* [TASK OBJECTIVE]
Look below for the line holding "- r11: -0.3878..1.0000" and the line holding "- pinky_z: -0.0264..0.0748". Repeat those two and everything between, exactly.

* [INPUT DATA]

=== Begin Enclosure ===

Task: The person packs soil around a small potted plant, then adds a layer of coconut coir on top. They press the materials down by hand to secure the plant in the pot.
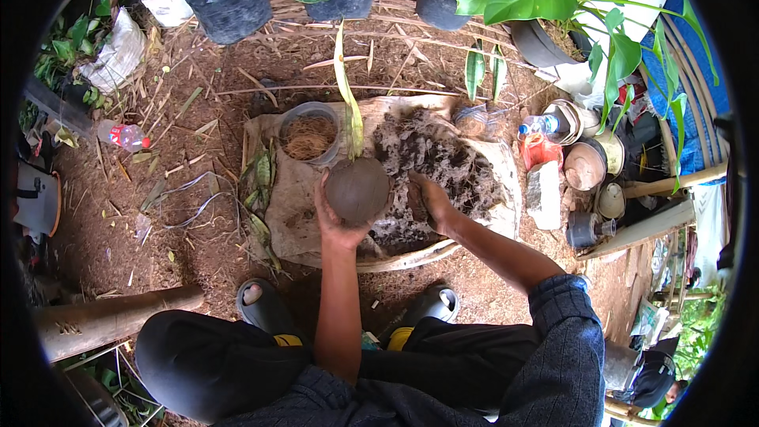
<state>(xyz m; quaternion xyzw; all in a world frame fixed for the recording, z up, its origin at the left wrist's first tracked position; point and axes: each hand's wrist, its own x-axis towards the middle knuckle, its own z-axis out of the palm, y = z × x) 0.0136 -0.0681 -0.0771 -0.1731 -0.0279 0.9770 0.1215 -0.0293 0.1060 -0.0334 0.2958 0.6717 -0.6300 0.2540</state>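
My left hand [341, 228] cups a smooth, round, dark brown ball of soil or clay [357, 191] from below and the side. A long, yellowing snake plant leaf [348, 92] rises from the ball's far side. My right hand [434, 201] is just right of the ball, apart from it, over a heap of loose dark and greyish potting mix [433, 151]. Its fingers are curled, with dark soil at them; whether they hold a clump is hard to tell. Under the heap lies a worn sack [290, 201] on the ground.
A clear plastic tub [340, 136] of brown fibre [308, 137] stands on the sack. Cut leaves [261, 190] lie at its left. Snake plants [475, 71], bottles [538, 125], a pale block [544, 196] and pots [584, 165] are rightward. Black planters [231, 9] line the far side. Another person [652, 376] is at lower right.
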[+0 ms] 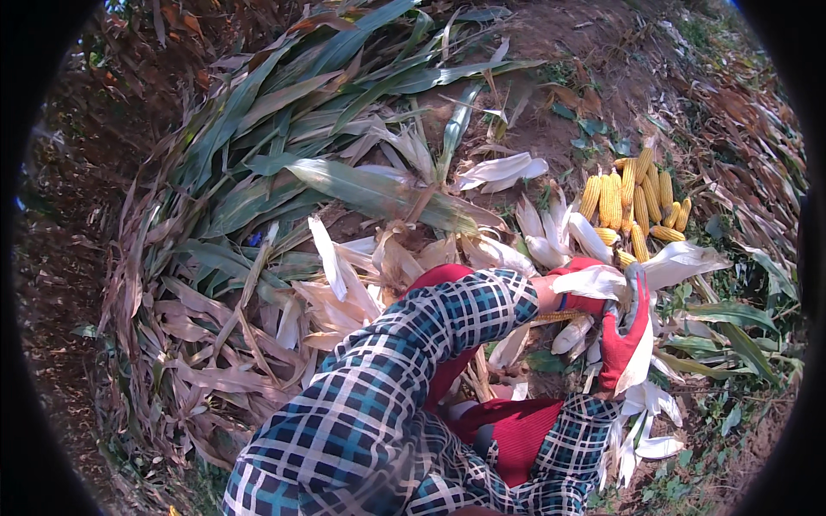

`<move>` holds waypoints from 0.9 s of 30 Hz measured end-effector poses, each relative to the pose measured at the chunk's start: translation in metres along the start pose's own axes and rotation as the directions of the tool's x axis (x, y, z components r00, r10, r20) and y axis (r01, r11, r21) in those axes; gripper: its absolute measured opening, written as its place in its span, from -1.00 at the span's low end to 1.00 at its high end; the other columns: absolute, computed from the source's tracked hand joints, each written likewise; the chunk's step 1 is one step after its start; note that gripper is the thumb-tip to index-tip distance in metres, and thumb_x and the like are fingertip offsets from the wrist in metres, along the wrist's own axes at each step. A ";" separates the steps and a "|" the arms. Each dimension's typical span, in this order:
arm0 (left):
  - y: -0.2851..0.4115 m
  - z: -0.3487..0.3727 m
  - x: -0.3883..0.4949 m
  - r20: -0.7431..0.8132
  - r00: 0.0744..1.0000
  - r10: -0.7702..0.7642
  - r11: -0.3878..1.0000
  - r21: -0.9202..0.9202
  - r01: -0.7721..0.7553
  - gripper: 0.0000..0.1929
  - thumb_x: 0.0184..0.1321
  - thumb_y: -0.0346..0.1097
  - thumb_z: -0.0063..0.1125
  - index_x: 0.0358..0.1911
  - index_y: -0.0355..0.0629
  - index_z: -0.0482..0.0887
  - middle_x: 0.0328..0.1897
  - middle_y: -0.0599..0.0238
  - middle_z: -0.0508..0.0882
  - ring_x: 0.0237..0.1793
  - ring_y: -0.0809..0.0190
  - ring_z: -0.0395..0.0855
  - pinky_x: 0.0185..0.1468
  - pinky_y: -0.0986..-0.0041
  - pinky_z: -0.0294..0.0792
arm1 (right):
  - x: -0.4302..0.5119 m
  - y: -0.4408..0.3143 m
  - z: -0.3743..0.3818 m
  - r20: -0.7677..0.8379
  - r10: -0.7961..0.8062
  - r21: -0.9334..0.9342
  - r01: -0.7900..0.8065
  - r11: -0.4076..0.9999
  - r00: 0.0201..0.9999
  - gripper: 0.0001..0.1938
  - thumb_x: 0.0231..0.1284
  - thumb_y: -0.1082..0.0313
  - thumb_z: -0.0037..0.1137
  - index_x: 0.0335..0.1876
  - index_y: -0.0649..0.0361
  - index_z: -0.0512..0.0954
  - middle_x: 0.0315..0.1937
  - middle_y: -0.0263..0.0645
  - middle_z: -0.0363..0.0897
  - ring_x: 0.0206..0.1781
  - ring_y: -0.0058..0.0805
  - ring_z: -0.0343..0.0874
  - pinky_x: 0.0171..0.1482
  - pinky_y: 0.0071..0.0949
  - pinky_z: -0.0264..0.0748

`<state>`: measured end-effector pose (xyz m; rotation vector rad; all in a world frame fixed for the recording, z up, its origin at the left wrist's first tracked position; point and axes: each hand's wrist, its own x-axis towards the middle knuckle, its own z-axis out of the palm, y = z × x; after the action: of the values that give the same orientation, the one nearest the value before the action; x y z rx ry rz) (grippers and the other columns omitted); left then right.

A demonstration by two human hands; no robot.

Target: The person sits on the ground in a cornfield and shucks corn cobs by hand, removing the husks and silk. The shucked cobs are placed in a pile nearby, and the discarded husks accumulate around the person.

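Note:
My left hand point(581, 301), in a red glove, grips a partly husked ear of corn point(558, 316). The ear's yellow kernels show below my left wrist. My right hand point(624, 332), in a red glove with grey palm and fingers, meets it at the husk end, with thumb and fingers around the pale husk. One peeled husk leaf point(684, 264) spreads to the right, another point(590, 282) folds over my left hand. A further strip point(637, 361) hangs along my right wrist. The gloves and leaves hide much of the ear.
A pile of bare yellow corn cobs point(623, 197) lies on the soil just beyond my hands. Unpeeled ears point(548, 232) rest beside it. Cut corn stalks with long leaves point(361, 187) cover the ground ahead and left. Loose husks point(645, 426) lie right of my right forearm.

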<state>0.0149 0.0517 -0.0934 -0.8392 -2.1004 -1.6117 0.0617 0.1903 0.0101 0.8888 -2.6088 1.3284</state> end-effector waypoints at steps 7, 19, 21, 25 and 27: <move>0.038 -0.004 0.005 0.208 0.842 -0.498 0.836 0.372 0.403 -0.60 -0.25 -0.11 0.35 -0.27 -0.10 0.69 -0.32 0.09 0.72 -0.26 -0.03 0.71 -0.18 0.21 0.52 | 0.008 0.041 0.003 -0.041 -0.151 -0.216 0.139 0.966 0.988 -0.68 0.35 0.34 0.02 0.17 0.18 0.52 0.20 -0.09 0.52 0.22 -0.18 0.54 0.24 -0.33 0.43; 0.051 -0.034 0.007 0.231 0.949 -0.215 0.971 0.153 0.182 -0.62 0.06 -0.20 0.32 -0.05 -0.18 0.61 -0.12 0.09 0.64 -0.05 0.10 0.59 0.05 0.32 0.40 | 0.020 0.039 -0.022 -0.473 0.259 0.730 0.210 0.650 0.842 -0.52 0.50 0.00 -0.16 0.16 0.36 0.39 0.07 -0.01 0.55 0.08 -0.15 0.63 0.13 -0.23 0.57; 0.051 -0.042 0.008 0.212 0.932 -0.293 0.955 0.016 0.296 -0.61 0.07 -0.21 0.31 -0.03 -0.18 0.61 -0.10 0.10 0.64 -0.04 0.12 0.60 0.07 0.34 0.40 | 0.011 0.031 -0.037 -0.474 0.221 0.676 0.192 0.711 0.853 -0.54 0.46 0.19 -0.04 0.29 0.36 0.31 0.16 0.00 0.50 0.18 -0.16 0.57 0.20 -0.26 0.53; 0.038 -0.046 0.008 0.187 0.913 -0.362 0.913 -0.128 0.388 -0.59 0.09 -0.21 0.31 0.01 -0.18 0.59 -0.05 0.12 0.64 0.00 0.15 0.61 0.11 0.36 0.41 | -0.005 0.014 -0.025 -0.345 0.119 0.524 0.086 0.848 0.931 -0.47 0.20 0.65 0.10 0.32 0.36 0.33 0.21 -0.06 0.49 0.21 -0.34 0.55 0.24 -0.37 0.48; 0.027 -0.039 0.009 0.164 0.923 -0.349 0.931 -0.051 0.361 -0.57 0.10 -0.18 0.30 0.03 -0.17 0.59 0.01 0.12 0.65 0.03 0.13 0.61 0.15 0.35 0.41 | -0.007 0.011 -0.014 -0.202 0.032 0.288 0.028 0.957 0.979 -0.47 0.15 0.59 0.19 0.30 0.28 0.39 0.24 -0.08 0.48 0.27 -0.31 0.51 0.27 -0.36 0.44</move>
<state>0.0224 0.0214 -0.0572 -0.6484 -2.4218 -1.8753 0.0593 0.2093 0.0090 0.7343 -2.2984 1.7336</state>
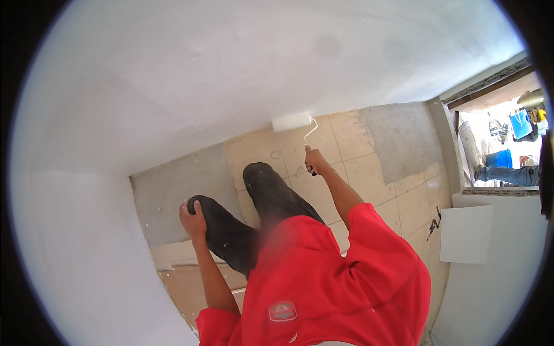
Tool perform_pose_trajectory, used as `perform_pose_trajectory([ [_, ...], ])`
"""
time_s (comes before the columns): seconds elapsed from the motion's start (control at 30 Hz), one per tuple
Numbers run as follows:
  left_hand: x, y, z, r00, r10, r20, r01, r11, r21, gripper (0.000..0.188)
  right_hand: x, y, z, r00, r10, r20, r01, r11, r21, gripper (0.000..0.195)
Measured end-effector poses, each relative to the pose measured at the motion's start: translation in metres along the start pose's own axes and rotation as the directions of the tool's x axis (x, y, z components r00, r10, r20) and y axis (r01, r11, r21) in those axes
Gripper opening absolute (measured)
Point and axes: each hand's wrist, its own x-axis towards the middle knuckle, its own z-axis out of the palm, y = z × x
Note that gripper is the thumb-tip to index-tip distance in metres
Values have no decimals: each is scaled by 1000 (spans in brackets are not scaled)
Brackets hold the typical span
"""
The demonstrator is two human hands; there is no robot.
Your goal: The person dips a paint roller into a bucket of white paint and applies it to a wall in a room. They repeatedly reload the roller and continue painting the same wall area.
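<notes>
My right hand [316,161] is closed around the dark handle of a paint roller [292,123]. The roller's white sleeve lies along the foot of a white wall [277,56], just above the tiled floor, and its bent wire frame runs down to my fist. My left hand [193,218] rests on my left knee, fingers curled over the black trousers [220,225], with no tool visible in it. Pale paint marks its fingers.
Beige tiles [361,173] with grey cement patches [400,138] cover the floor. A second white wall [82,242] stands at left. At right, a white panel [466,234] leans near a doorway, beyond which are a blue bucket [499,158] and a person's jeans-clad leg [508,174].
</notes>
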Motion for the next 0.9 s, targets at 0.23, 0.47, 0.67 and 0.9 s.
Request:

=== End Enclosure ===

* [OUTPUT OF THE TASK]
  - r11: -0.3878..1.0000
  - r21: -0.9202..0.9202
  - r01: -0.7721..0.7553
  - gripper: 0.0000..0.1929
  - thumb_x: 0.0184..0.1321
  - thumb_y: -0.0346..0.1097
  - thumb_z: -0.0063..0.1125
  - index_x: 0.0358..0.1911
  - index_y: -0.0355..0.0629
  - index_z: -0.0482..0.0887
  - middle_x: 0.0328..0.1897
  - middle_y: -0.0599..0.0238
  - middle_z: -0.0508..0.0882
  - ring_x: 0.0237..0.1793
  - ring_y: -0.0809..0.0190
  - ring_z: -0.0395..0.0855
  - pinky_x: 0.0185..0.1468
  - pinky_y: -0.0986..-0.0041
  - pinky_z: -0.0294..0.0792
arm1 (right):
  - x: -0.4302..0.5119 m
  - y: -0.4408..0.3143 m
  - z: -0.3743..0.3818 m
  - r20: -0.7677..0.8379
  - r10: -0.7961..0.8062
  - r21: -0.9334..0.9342
  - r01: -0.7900..0.8065
  - r11: -0.4076..0.9999
  - r00: 0.0201..0.9999
  - gripper: 0.0001..0.1938
  - thumb_x: 0.0231..0.1284
  - thumb_y: -0.1082..0.0313
  - thumb_z: -0.0037..0.1137
  - index_x: 0.0335..0.1876
  - index_y: -0.0649..0.0361
  - index_z: -0.0512..0.0954
  - middle_x: 0.0315..0.1937
  - middle_y: -0.0263..0.0645
  - middle_z: -0.0363..0.0897
  - ring_x: 0.0206..0.1781
  - ring_y: -0.0058..0.0805
  - ring_z: -0.0343..0.0874
  - pinky_x: 0.0171..0.1482
  - pinky_y: 0.0071..0.0949
  - pinky_z: -0.0264..0.0748

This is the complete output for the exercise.